The present study was designed to promote the recruitment of feedback mechanisms by imposing stringent temporal and perceptual constraints. Using a classical metacontrast masking paradigm with brief (20 ms) target exposures and variable stimulus onset asynchronies (SOAs)—in line with a recent protocol [3]—the task was optimized to limit the efficacy of purely feedforward processing and necessitate reentrant integration. The 20 ms exposure duration is particularly taxing for symmetry tasks, as most SPN paradigms employ much longer durations [45]. Extensive pilot testing was used to calibrate task difficulty, maintaining accuracy near 80% to ensure that both early sensory encoding and late-stage integration processes were engaged.
Finally, the neural architecture supporting symmetry perception is closely tied to the ventral visual stream. Global form analysis, spatial integration, and perceptual grouping—core functions of symmetry processing—are consistently localized to extrastriate regions such as V3, V4, and LOC, with minimal involvement from V1 [37,50]. This hierarchical organization reinforces the view that symmetry is not a low-level feature but rather an emergent property arising from recurrent interactions across higher-order visual areas.
Critically, these same ventral structures are also implicated in metacontrast masking.

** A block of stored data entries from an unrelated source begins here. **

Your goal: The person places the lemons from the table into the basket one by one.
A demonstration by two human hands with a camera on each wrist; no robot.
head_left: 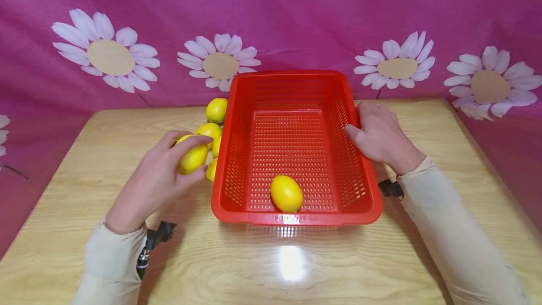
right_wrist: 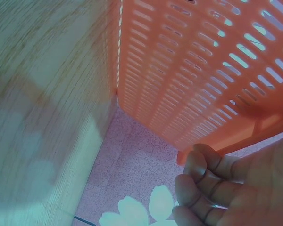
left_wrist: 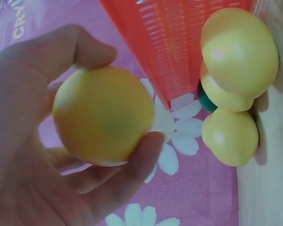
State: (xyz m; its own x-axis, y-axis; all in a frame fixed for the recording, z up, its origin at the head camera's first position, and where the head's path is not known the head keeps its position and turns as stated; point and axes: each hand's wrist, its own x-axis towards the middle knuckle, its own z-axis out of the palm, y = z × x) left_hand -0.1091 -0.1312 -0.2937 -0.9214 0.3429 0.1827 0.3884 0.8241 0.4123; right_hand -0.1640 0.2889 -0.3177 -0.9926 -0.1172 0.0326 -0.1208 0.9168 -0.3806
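Observation:
My left hand (head_left: pixel 154 178) grips a yellow lemon (head_left: pixel 193 155) between thumb and fingers, left of the red plastic basket (head_left: pixel 296 219). In the left wrist view the held lemon (left_wrist: pixel 104 115) is raised apart from the other lemons (left_wrist: pixel 240 54). A single lemon (head_left: pixel 286 194) lies inside the basket, near its front wall. My right hand (head_left: pixel 383 135) holds the basket's right rim, thumb over the top edge. In the right wrist view its curled fingers (right_wrist: pixel 217 181) are at the outside of the rim.
Several lemons (head_left: pixel 217 110) lie on the wooden table (head_left: pixel 127 131) along the basket's left side, partly hidden by its rim. A magenta cloth (head_left: pixel 296 13) with white flowers hangs behind the table. A dark wrist camera (head_left: pixel 158 235) sits below my left hand.

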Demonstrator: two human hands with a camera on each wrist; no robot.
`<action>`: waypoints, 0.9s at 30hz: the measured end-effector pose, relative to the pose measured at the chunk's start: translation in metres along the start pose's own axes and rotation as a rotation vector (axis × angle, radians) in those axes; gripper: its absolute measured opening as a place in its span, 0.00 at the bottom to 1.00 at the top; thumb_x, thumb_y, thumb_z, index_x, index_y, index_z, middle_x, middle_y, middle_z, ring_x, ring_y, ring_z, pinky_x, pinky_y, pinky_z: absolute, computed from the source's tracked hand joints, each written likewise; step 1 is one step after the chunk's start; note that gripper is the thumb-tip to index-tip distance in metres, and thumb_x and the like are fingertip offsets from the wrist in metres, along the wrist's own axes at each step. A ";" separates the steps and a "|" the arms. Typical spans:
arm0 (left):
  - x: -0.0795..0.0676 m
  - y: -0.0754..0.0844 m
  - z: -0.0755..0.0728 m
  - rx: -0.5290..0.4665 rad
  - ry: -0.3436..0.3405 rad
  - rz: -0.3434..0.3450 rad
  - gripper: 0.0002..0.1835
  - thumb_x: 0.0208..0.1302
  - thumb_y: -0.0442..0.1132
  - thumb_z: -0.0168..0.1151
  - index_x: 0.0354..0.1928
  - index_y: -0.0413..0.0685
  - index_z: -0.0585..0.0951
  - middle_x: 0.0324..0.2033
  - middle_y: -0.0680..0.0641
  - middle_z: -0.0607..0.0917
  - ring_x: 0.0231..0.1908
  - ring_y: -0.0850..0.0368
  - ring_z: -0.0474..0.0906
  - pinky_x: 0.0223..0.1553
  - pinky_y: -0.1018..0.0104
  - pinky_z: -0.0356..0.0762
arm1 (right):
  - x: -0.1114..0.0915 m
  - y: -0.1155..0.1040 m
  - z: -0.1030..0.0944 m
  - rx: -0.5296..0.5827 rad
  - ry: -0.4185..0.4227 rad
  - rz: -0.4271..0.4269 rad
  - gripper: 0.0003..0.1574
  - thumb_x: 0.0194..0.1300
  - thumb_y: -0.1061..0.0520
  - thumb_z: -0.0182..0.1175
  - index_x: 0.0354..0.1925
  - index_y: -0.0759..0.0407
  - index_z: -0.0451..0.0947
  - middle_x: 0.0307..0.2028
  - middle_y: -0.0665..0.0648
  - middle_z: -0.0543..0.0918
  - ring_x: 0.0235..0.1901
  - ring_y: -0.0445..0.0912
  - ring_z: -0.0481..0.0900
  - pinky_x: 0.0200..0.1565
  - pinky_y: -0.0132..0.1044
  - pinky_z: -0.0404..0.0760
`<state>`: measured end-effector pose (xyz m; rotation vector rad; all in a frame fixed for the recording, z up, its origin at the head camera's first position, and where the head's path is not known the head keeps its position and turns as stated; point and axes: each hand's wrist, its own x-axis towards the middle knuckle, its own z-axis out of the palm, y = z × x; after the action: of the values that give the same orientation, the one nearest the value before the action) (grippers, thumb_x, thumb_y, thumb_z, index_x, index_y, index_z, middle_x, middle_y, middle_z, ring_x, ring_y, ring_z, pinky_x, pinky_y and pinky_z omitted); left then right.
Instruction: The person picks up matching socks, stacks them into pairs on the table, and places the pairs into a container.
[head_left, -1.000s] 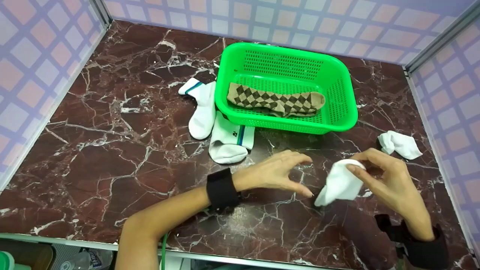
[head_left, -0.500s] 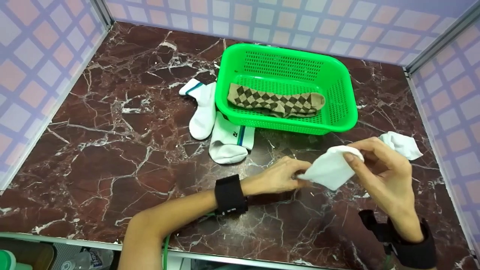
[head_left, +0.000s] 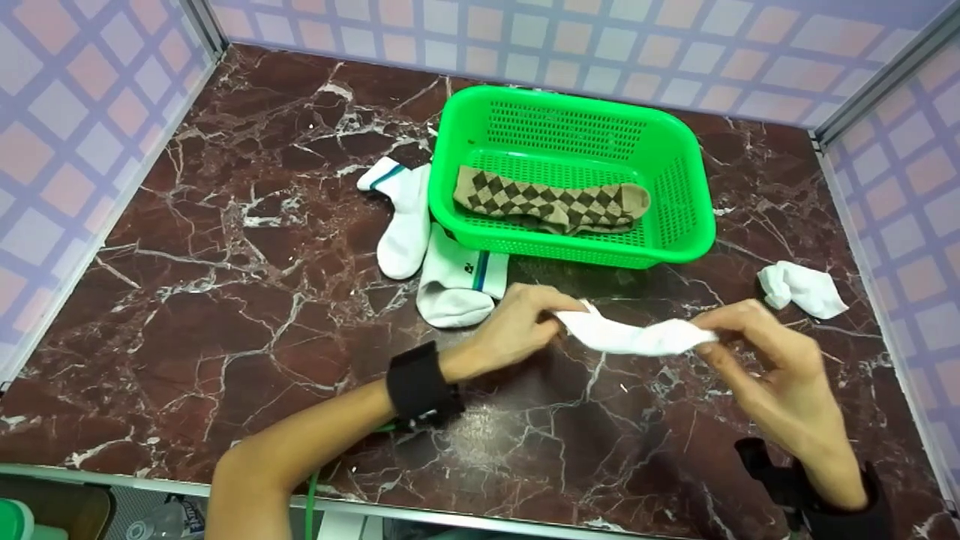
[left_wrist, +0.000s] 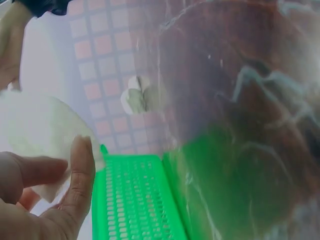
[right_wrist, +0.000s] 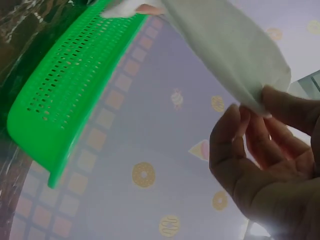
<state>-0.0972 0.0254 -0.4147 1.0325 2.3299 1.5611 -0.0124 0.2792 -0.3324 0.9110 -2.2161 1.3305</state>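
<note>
A small white sock (head_left: 637, 337) is stretched between both hands above the table in the head view. My left hand (head_left: 517, 326) pinches its left end between thumb and fingers. At the opposite end my right hand (head_left: 784, 367) grips it between thumb and forefinger. In the left wrist view the sock (left_wrist: 47, 130) spreads as a pale sheet beyond the left fingertips. The right wrist view has the white fabric (right_wrist: 235, 50) running up and away from the right thumb. Another white sock (head_left: 802, 290) lies crumpled on the table beyond the right hand.
A green plastic basket (head_left: 694, 232) at the back holds brown argyle socks (head_left: 551, 199). Beside its left corner lie two white striped socks, one (head_left: 405, 225) farther back and one folded (head_left: 457, 296) nearer. Patterned panels (head_left: 525, 37) wall the marble table (head_left: 225, 300) on three sides.
The left hand has closed on the sock's loose end and drawn it leftward. The sock went from hanging off the right hand to stretched out sideways.
</note>
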 end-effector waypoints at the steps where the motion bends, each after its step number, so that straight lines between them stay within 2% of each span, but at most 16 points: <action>1: -0.001 0.000 -0.003 0.005 0.026 0.011 0.17 0.57 0.19 0.55 0.46 0.39 0.83 0.45 0.42 0.84 0.36 0.57 0.80 0.40 0.72 0.77 | -0.001 0.003 0.000 -0.017 -0.029 -0.014 0.09 0.57 0.70 0.62 0.36 0.77 0.77 0.35 0.63 0.82 0.36 0.41 0.76 0.43 0.25 0.75; 3: -0.004 0.000 -0.009 0.028 0.080 0.060 0.17 0.54 0.18 0.55 0.43 0.38 0.83 0.48 0.40 0.82 0.47 0.53 0.78 0.51 0.68 0.74 | -0.004 0.007 0.000 -0.045 -0.080 -0.030 0.09 0.53 0.73 0.61 0.37 0.75 0.78 0.36 0.63 0.82 0.40 0.42 0.76 0.47 0.27 0.74; 5: -0.008 -0.001 -0.015 0.067 0.131 0.124 0.16 0.52 0.17 0.54 0.40 0.37 0.83 0.51 0.38 0.80 0.52 0.49 0.75 0.57 0.62 0.71 | -0.006 0.009 0.000 -0.069 -0.123 -0.033 0.16 0.45 0.78 0.59 0.37 0.72 0.78 0.38 0.63 0.82 0.43 0.44 0.76 0.50 0.28 0.73; 9: -0.019 -0.001 -0.026 0.148 0.209 0.293 0.16 0.46 0.15 0.55 0.36 0.34 0.82 0.55 0.34 0.76 0.50 0.47 0.76 0.57 0.59 0.71 | -0.010 0.016 0.001 -0.107 -0.200 -0.032 0.26 0.38 0.83 0.59 0.37 0.67 0.79 0.40 0.62 0.83 0.46 0.47 0.75 0.53 0.29 0.72; 10: -0.022 -0.001 -0.028 0.164 0.218 0.333 0.16 0.44 0.14 0.55 0.36 0.33 0.82 0.55 0.34 0.76 0.49 0.47 0.77 0.54 0.62 0.73 | -0.011 0.019 0.001 -0.120 -0.219 -0.038 0.27 0.37 0.84 0.59 0.38 0.66 0.80 0.41 0.61 0.83 0.46 0.47 0.75 0.53 0.28 0.72; 12: -0.029 -0.001 -0.030 0.207 0.222 0.403 0.18 0.42 0.13 0.55 0.36 0.32 0.81 0.54 0.33 0.76 0.48 0.46 0.77 0.52 0.65 0.75 | -0.014 0.026 0.003 -0.133 -0.255 -0.053 0.30 0.35 0.85 0.59 0.38 0.65 0.80 0.41 0.60 0.83 0.46 0.48 0.75 0.52 0.27 0.72; 15: -0.040 -0.003 -0.031 0.308 0.210 0.474 0.17 0.43 0.13 0.58 0.37 0.33 0.79 0.53 0.32 0.77 0.51 0.43 0.76 0.55 0.64 0.73 | -0.020 0.037 0.007 -0.148 -0.297 -0.073 0.32 0.33 0.86 0.59 0.38 0.63 0.80 0.43 0.59 0.83 0.47 0.50 0.75 0.52 0.26 0.72; 18: -0.051 -0.006 -0.030 0.408 0.189 0.509 0.16 0.45 0.16 0.63 0.37 0.34 0.77 0.53 0.31 0.76 0.52 0.42 0.76 0.57 0.61 0.71 | -0.026 0.046 0.014 -0.157 -0.322 -0.085 0.33 0.33 0.87 0.60 0.36 0.59 0.80 0.44 0.58 0.83 0.48 0.52 0.74 0.54 0.27 0.71; 21: -0.060 -0.010 -0.029 0.443 0.166 0.514 0.15 0.45 0.19 0.66 0.37 0.36 0.77 0.52 0.32 0.77 0.51 0.43 0.75 0.58 0.61 0.71 | -0.031 0.052 0.021 -0.153 -0.341 -0.089 0.34 0.33 0.87 0.61 0.35 0.58 0.80 0.44 0.57 0.83 0.48 0.53 0.75 0.54 0.27 0.71; 25: -0.067 -0.012 -0.031 0.413 0.145 0.470 0.13 0.49 0.20 0.65 0.36 0.38 0.79 0.49 0.38 0.80 0.48 0.48 0.75 0.55 0.64 0.72 | -0.037 0.055 0.027 -0.143 -0.355 -0.054 0.34 0.35 0.86 0.61 0.41 0.61 0.79 0.42 0.57 0.82 0.40 0.49 0.79 0.47 0.26 0.75; 27: -0.068 -0.013 -0.031 0.393 0.133 0.421 0.11 0.52 0.22 0.65 0.37 0.38 0.80 0.46 0.41 0.81 0.46 0.50 0.75 0.53 0.65 0.73 | -0.040 0.054 0.029 -0.138 -0.362 0.000 0.35 0.40 0.83 0.62 0.48 0.62 0.77 0.41 0.56 0.83 0.35 0.45 0.80 0.41 0.24 0.76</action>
<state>-0.0669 -0.0431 -0.4282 1.6451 2.7144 1.3469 -0.0225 0.2848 -0.4053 1.1747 -2.5374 1.0614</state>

Functional imaging studies have shown that backward masking selectively disrupts activation in LOC and V4 [51,52]. Complementing these findings, laminar electrophysiological recordings in macaques have demonstrated that backward masking abolishes late activity in the supragranular and infragranular layers of V1—layers associated with cortico-cortical feedback—while sparing the early feedforward response in the granular layer 4 [15,16,53]. Van Kerkoerle et al. (2014) [54] further showed that alpha-band oscillations, typically associated with top-down feedback, are diminished in superficial layers during masking, while gamma-band activity in granular layers—reflecting feedforward input—remains largely intact. These temporal and laminar dissociations suggest that masking disrupts delayed, cortico-cortical feedback necessary for perceptual integration, while leaving initial feedforward processing unaffected. Taken together, these findings support the hypothesis that recurrent interactions between V1 and higher-order visual areas are essential for the construction of complex perceptual representations such as symmetry.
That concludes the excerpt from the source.